Per se, the installation process is not really interesting. The library comes with an INSTALL.txt file where I present the process step by step. I wanted to have the process done a little automatically. For some architectures with  multi-cores multiprocessors systems, where cores are hardware threads, I recommend a little of imagination and testing: do it manually! It is very instructive you will get a feeling about how the system distribute the computation by using the command “mpstat -P ALL”.

Let me not digress,  back to the installation process.

The idea is to create 4 libraries: one for each basic type such as float, double, complex float and complex double. Each library is built independently of each other and this will allow different optimizations.

Matrix addition optimization

MA is a two  dimensional loop code: the inner loop follow the inner dimension (i.e., column Fortran, Python, R matrices or row C matrices). The computation as spatial locality and it is trivial to parallelize (outer loop). The first step is to measure the performance with different number of threads and different unrolling of the inner loop (exploiting register allocation).

I chose unrolling of U = [4,8,16,32,64], in order. With everything left along but the unrolling, I will expect to increase performance until register spill reduces performance. For example, if I measure a drop in performance between 16 and 32, I will not test 64.

I chose a thread allocation. For example, if I have 4 cores [0,1,2,3] I will test the following configurations: L = {[0], [0,1], [0,1,2] and [0,1,2,3]}.
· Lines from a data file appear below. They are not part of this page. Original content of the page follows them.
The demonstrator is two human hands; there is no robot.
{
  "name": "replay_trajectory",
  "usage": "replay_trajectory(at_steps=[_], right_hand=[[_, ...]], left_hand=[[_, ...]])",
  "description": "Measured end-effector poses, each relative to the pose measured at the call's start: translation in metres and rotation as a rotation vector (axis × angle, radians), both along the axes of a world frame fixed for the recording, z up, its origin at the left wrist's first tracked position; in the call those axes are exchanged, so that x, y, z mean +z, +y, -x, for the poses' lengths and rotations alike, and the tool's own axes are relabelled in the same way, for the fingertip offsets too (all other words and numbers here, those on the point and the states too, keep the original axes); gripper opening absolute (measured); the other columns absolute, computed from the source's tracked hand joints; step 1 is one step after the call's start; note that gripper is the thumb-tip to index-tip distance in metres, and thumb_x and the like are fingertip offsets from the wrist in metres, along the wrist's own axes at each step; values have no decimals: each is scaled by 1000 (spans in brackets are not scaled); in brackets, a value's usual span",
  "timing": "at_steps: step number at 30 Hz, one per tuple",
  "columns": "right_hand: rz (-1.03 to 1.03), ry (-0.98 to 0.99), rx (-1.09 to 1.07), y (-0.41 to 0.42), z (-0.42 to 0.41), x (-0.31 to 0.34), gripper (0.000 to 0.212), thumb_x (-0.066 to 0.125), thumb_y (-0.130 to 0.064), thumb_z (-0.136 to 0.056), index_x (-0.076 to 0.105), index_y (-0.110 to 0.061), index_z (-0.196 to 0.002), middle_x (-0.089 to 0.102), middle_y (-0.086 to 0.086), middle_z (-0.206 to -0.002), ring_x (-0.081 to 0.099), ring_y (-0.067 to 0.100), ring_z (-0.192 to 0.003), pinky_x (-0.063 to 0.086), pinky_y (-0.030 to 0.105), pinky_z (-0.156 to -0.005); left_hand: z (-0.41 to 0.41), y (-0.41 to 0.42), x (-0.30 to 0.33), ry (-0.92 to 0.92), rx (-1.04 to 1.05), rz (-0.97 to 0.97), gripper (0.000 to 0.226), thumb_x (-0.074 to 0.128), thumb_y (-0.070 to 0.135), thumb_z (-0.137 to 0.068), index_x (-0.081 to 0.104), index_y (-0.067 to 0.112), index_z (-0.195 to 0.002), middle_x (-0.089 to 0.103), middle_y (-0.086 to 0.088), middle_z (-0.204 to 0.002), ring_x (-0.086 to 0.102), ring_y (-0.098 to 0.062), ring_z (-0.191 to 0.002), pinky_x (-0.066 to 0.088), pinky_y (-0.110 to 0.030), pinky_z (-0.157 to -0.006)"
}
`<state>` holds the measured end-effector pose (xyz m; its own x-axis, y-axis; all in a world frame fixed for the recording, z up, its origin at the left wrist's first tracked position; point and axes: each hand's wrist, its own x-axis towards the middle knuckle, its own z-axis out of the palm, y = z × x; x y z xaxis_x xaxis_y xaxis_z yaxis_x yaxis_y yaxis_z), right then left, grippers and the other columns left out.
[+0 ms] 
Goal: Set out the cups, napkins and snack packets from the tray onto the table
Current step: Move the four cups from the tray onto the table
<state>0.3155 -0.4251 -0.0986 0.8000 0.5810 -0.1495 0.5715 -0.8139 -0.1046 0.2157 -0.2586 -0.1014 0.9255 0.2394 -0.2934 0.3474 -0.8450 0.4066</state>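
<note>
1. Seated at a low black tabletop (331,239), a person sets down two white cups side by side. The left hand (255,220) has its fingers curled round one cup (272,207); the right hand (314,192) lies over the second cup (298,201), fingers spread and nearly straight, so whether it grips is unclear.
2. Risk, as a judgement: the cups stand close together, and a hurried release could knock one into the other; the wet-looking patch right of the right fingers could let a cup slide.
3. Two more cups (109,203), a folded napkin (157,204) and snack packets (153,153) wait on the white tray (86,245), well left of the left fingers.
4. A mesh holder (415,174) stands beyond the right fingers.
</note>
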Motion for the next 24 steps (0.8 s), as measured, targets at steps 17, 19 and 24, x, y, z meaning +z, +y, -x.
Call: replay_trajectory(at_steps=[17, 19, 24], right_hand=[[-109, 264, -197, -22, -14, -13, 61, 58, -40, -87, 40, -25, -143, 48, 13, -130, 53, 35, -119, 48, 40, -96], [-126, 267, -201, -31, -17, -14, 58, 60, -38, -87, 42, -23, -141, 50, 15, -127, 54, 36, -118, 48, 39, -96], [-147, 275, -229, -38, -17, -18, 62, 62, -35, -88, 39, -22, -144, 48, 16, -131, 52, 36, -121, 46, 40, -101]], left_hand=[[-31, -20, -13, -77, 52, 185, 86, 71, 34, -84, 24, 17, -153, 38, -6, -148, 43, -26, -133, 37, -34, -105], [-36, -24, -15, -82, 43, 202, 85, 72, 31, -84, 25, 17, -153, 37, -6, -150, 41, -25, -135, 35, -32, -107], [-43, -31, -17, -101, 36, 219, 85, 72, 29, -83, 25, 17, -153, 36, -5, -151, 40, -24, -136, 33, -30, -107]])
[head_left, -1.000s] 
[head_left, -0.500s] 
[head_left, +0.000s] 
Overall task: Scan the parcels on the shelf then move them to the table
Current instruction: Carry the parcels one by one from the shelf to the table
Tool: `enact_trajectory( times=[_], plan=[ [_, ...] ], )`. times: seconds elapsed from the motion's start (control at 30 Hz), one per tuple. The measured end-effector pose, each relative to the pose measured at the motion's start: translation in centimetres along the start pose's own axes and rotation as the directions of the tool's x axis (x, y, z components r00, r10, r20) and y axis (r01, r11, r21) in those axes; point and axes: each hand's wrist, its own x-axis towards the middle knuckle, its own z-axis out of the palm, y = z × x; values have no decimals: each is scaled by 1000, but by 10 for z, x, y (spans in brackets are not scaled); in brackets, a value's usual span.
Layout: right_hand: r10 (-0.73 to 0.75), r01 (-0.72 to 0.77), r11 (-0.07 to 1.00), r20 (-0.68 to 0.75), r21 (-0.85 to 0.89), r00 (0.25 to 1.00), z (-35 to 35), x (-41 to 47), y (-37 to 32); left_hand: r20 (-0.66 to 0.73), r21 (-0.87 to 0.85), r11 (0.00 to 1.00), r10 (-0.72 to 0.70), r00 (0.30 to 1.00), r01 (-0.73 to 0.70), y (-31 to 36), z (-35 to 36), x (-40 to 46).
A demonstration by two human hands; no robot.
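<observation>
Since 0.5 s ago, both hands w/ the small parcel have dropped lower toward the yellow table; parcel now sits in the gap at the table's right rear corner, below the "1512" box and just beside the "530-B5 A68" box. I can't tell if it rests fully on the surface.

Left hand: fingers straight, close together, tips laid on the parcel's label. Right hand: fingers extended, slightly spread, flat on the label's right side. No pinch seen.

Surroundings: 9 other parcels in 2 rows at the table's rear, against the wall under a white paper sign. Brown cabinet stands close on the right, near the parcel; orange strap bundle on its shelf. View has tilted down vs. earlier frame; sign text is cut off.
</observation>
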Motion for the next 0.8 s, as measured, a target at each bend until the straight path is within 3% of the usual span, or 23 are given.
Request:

When I found the best configuration L and U, I will estimate the break even point when Fast algorithms are as fast as Goto’s or Whaley’s. Let us call this estimate B.

Break even evaluation

With a first estimate B, I start a linear search for the problem size where Winograd’s algorithm is as fast as the best GEMM. Once I have found the break even point I can create the library. I create also binary code where the user can test the real performance.

A note of wisdom

The main advantage of breaking the installation per type is the opportunity to have different L, U and B as a function of the basic GEMM installed. In fact, on my A8 machine GotoBLAS has better performance than ATLAS, and somehow the configurations are different, in particular L and U (the number of cores and the unrolling  used for MA) are different for GotoBLAS and ATLAS.

This is no good: it means that the BLAS package installation affects the performance in some subtle ways  that are not really apparent. This is good: because the little voice in side my head always saying “I told you there is something interesting even here”.

Once again, it seems I concluded this post with one further open question.Good research often does feed itself.

If you like to help and test this new framework, please contact me, I will follow up after Oct 1 2012.

 

 

 

 

 

 

Fast Matrix Multiplication Python package

After working on a R package, I wanted to work a little bit longer and see what it must take to write up a Python package. I have to say it was fun and actually easier than I expected and remembered. The process is partially automatic, most of it, and without writing manuals, description, comments and all the good stuff they teach in Software engineering classes is pretty straightforward.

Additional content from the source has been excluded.